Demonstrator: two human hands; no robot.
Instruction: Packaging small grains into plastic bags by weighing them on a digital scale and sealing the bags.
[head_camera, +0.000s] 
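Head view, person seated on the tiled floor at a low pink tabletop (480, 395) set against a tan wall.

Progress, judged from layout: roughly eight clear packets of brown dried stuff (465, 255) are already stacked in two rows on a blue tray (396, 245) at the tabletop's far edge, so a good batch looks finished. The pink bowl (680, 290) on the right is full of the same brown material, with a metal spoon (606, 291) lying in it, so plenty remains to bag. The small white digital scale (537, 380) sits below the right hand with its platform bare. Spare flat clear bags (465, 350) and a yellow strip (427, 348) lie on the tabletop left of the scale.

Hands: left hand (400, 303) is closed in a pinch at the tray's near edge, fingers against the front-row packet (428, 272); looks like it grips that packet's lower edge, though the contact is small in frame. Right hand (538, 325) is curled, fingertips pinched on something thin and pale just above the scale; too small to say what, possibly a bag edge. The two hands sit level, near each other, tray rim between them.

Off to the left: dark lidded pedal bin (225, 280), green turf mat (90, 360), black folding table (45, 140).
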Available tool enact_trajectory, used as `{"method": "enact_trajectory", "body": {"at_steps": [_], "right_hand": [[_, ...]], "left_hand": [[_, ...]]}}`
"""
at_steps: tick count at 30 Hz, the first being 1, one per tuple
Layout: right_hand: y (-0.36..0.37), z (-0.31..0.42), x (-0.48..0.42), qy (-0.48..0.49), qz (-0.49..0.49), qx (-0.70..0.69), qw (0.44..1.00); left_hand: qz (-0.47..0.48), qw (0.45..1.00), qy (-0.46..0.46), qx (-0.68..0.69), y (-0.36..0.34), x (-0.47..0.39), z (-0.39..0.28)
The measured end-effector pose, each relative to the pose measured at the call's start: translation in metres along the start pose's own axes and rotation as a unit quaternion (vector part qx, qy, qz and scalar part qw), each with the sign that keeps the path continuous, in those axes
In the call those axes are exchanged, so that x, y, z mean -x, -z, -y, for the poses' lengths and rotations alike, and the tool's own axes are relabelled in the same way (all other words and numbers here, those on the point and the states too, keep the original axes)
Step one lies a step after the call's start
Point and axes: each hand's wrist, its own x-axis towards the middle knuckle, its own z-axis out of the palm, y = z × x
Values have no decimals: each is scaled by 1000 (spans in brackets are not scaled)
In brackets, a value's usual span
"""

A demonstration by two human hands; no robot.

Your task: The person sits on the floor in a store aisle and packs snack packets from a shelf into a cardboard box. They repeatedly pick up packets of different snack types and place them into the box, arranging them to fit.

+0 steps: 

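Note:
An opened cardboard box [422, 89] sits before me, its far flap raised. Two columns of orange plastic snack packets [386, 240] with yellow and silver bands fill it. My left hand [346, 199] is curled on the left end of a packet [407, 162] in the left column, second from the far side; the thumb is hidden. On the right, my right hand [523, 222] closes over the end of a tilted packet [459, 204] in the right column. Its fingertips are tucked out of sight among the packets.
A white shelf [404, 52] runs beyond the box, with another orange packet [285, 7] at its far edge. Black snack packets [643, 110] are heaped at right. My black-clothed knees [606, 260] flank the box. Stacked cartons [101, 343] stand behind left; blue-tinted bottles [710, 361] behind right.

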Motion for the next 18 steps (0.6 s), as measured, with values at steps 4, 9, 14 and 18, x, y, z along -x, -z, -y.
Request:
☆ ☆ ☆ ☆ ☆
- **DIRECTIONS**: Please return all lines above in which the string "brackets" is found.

- **WRITTEN SOLUTION**:
Values have no decimals: each is scaled by 1000 (spans in brackets are not scaled)
In brackets, a value's usual span

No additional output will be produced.